** Opening Provided records block **

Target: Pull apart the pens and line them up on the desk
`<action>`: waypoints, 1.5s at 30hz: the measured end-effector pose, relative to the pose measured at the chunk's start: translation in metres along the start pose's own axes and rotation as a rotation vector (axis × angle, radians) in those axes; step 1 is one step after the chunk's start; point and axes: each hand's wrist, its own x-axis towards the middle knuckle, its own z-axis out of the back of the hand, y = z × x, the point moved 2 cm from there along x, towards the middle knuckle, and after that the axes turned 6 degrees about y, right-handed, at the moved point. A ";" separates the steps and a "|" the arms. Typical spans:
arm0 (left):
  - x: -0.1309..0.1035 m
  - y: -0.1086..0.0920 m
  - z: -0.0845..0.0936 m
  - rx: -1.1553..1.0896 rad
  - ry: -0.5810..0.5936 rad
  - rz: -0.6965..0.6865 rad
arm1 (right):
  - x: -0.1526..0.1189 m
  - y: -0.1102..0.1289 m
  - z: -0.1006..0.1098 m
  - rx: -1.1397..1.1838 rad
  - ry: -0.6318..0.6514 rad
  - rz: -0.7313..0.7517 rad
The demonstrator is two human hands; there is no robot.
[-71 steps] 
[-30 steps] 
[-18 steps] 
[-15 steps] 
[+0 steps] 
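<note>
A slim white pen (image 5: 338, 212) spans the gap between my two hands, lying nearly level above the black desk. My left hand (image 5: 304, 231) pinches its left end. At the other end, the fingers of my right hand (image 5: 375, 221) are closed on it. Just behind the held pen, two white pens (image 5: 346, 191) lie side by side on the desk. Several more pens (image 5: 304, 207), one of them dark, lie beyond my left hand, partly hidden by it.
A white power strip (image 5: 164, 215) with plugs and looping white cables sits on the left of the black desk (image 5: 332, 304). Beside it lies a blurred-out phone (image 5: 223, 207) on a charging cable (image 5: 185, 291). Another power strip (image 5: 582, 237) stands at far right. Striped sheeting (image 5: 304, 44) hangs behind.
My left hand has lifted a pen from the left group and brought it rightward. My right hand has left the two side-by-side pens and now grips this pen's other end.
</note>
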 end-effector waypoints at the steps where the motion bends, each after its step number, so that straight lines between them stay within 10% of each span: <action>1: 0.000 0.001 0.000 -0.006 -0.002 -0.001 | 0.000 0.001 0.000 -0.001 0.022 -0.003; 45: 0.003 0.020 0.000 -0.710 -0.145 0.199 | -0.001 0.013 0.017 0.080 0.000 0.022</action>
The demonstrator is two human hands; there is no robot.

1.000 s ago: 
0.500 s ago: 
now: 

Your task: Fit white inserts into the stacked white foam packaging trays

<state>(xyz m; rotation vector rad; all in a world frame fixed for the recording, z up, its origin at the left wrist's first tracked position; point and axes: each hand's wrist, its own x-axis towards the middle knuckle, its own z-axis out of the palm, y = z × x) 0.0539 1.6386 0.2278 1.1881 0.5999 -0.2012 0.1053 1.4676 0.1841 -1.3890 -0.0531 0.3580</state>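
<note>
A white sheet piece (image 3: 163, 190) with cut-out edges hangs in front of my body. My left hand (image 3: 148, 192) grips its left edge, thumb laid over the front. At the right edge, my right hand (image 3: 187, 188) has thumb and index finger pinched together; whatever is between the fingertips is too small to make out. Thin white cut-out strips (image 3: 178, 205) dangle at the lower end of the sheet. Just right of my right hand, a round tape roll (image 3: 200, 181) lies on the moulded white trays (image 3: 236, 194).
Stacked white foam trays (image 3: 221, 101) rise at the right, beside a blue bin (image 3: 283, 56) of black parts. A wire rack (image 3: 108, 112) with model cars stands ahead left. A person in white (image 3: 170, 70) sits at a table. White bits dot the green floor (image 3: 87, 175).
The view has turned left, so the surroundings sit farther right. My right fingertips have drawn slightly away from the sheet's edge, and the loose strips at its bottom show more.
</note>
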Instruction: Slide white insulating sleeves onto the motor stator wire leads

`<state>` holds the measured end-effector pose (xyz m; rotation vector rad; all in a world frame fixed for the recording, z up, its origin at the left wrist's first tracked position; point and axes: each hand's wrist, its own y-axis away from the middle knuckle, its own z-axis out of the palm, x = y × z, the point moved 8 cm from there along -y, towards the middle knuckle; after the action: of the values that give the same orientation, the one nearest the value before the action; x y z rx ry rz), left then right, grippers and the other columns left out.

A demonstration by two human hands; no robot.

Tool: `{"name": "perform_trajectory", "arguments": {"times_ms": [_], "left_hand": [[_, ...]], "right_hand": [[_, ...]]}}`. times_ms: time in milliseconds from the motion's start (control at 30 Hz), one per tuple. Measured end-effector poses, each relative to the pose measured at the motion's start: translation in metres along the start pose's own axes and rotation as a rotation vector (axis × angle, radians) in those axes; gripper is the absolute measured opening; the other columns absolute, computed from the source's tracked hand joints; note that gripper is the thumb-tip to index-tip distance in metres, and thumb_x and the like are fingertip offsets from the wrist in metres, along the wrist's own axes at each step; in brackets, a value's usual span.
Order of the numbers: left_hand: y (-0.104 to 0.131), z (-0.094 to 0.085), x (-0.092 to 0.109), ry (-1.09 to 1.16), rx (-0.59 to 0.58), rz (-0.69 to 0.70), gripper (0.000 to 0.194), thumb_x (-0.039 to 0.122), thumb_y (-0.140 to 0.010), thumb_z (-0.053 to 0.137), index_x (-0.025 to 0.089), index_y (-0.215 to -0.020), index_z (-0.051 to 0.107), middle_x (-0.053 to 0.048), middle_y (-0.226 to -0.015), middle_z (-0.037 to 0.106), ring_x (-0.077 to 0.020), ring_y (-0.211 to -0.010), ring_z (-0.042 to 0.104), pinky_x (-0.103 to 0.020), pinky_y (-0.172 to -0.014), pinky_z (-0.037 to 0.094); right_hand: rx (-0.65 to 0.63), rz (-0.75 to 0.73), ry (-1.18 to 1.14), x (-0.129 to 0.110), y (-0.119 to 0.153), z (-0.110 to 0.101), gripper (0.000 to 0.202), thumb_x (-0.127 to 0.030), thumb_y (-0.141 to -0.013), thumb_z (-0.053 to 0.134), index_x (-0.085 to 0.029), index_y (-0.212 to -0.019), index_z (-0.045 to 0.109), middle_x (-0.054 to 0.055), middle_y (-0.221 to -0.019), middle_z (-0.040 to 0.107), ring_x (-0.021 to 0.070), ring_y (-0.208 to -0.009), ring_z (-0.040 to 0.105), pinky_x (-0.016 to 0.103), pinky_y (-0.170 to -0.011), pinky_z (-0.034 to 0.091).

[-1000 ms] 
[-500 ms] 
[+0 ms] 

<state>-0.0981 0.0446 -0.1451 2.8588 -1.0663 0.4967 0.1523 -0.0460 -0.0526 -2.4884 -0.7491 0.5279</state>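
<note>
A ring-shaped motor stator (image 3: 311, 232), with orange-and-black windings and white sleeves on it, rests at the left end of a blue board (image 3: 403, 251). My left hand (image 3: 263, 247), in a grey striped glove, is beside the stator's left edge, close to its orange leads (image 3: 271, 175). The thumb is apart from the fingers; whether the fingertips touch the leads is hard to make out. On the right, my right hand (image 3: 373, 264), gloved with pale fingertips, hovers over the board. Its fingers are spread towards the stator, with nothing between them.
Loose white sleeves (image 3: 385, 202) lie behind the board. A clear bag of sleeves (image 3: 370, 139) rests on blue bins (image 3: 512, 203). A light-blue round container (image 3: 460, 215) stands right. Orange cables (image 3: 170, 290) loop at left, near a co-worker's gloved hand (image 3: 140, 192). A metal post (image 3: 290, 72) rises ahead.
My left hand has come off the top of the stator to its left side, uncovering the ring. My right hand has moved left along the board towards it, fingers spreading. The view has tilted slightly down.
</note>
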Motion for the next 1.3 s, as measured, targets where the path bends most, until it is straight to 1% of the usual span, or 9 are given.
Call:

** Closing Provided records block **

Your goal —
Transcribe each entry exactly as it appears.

Result below —
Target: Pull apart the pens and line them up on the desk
`<action>`: waypoints, 1.5s at 30hz: the measured end-effector pose, relative to the pose measured at the chunk's start: translation in metres along the start pose's own axes and rotation as a rotation vector (axis × angle, radians) in those axes; step 1 is one step after the chunk's start; point and axes: each hand's wrist, its own x-axis towards the middle knuckle, its own z-axis out of the back of the hand, y = z × x, the point moved 2 cm from there along x, towards the middle knuckle, and after that the axes turned 6 degrees about y, right-handed, at the moved point. A ";" separates the steps and a "|" the arms. Typical spans:
arm0 (left):
  - x: -0.1309..0.1035 m
  - y: -0.1086..0.0920 m
  - z: -0.0845..0.0936 m
  - rx: -1.1553..1.0896 rad
  - ry: -0.5810..0.5936 rad
  - rz: -0.6965..0.6865 rad
arm1 (right):
  - x: -0.1526..0.1189 m
  - y: -0.1102..0.1289 m
  - z: -0.1006..0.1098 m
  - rx: -1.1397..1.1838 rad
  - ry: -0.6318..0.6514 rad
  - rz: -0.7313..0.7517 rad
The demonstrator is two human hands; there is no robot.
[-71 steps] 
[-30 steps] 
[-18 steps] 
[-15 steps] 
[+0 steps] 
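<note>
A slim white pen (image 5: 338, 212) spans the gap between my two hands, lying nearly level above the black desk. My left hand (image 5: 304, 231) pinches its left end. At the other end, the fingers of my right hand (image 5: 375, 221) are closed on it. Just behind the held pen, two white pens (image 5: 346, 191) lie side by side on the desk. Several more pens (image 5: 304, 207), one of them dark, lie beyond my left hand, partly hidden by it.
A white power strip (image 5: 164, 215) with plugs and looping white cables sits on the left of the black desk (image 5: 332, 304). Beside it lies a blurred-out phone (image 5: 223, 207) on a charging cable (image 5: 185, 291). Another power strip (image 5: 582, 237) stands at far right. Striped sheeting (image 5: 304, 44) hangs behind.
My left hand has lifted a pen from the left group and brought it rightward. My right hand has left the two side-by-side pens and now grips this pen's other end.
</note>
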 end-effector waypoints at the steps where the motion bends, each after its step number, so that straight lines between them stay within 10% of each span: <action>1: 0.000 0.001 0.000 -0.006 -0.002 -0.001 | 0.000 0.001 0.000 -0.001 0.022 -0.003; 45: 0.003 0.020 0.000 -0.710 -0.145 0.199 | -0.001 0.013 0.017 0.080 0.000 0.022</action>
The demonstrator is two human hands; there is no robot.

1.000 s ago: 
0.500 s ago: 
now: 

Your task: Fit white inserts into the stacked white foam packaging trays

<state>(xyz m; rotation vector rad; all in a world frame fixed for the recording, z up, its origin at the left wrist's first tracked position; point and axes: each hand's wrist, its own x-axis towards the middle knuckle, its own z-axis out of the palm, y = z × x) 0.0539 1.6386 0.2278 1.1881 0.5999 -0.2012 0.1053 1.4676 0.1841 -1.3890 -0.0531 0.3580</state>
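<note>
A white sheet piece (image 3: 163, 190) with cut-out edges hangs in front of my body. My left hand (image 3: 148, 192) grips its left edge, thumb laid over the front. At the right edge, my right hand (image 3: 187, 188) has thumb and index finger pinched together; whatever is between the fingertips is too small to make out. Thin white cut-out strips (image 3: 178, 205) dangle at the lower end of the sheet. Just right of my right hand, a round tape roll (image 3: 200, 181) lies on the moulded white trays (image 3: 236, 194).
Stacked white foam trays (image 3: 221, 101) rise at the right, beside a blue bin (image 3: 283, 56) of black parts. A wire rack (image 3: 108, 112) with model cars stands ahead left. A person in white (image 3: 170, 70) sits at a table. White bits dot the green floor (image 3: 87, 175).
The view has turned left, so the surroundings sit farther right. My right fingertips have drawn slightly away from the sheet's edge, and the loose strips at its bottom show more.
</note>
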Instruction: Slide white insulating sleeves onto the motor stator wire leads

`<state>` holds the measured end-effector pose (xyz m; rotation vector rad; all in a world frame fixed for the recording, z up, its origin at the left wrist's first tracked position; point and axes: each hand's wrist, its own y-axis away from the middle knuckle, its own z-axis out of the palm, x = y × z, the point moved 8 cm from there along -y, towards the middle knuckle; after the action: of the values that give the same orientation, the one nearest the value before the action; x y z rx ry rz), left then right, grippers and the other columns left out.

A demonstration by two human hands; no robot.

Tool: `{"name": "perform_trajectory", "arguments": {"times_ms": [_], "left_hand": [[_, ...]], "right_hand": [[_, ...]]}}`. times_ms: time in milliseconds from the motion's start (control at 30 Hz), one per tuple. Measured end-effector poses, each relative to the pose measured at the motion's start: translation in metres along the start pose's own axes and rotation as a rotation vector (axis × angle, radians) in those axes; gripper is the absolute measured opening; the other columns absolute, computed from the source's tracked hand joints; note that gripper is the thumb-tip to index-tip distance in metres, and thumb_x and the like are fingertip offsets from the wrist in metres, along the wrist's own axes at each step; in brackets, a value's usual span.
Order of the numbers: left_hand: y (-0.104 to 0.131), z (-0.094 to 0.085), x (-0.092 to 0.109), ry (-1.09 to 1.16), rx (-0.59 to 0.58), rz (-0.69 to 0.70), gripper (0.000 to 0.194), thumb_x (-0.039 to 0.122), thumb_y (-0.140 to 0.010), thumb_z (-0.053 to 0.137), index_x (-0.025 to 0.089), index_y (-0.215 to -0.020), index_z (-0.051 to 0.107), middle_x (-0.053 to 0.048), middle_y (-0.226 to -0.015), middle_z (-0.037 to 0.106), ring_x (-0.077 to 0.020), ring_y (-0.211 to -0.010), ring_z (-0.042 to 0.104), pinky_x (-0.103 to 0.020), pinky_y (-0.172 to -0.014), pinky_z (-0.037 to 0.094); right_hand: rx (-0.65 to 0.63), rz (-0.75 to 0.73), ry (-1.18 to 1.14), x (-0.129 to 0.110), y (-0.119 to 0.153), z (-0.110 to 0.101), gripper (0.000 to 0.202), thumb_x (-0.127 to 0.030), thumb_y (-0.141 to -0.013), thumb_z (-0.053 to 0.134), index_x (-0.085 to 0.029), index_y (-0.212 to -0.019), index_z (-0.045 to 0.109), middle_x (-0.054 to 0.055), middle_y (-0.221 to -0.019), middle_z (-0.040 to 0.107), ring_x (-0.021 to 0.070), ring_y (-0.208 to -0.009), ring_z (-0.040 to 0.105), pinky_x (-0.016 to 0.103), pinky_y (-0.170 to -0.011), pinky_z (-0.034 to 0.091).

[-1000 ms] 
[-500 ms] 
[+0 ms] 

<state>-0.0981 0.0446 -0.1451 2.8588 -1.0663 0.4967 0.1523 -0.0460 -0.0526 -2.4884 -0.7491 0.5279</state>
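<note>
A ring-shaped motor stator (image 3: 311, 232), with orange-and-black windings and white sleeves on it, rests at the left end of a blue board (image 3: 403, 251). My left hand (image 3: 263, 247), in a grey striped glove, is beside the stator's left edge, close to its orange leads (image 3: 271, 175). The thumb is apart from the fingers; whether the fingertips touch the leads is hard to make out. On the right, my right hand (image 3: 373, 264), gloved with pale fingertips, hovers over the board. Its fingers are spread towards the stator, with nothing between them.
Loose white sleeves (image 3: 385, 202) lie behind the board. A clear bag of sleeves (image 3: 370, 139) rests on blue bins (image 3: 512, 203). A light-blue round container (image 3: 460, 215) stands right. Orange cables (image 3: 170, 290) loop at left, near a co-worker's gloved hand (image 3: 140, 192). A metal post (image 3: 290, 72) rises ahead.
My left hand has come off the top of the stator to its left side, uncovering the ring. My right hand has moved left along the board towards it, fingers spreading. The view has tilted slightly down.
</note>
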Motion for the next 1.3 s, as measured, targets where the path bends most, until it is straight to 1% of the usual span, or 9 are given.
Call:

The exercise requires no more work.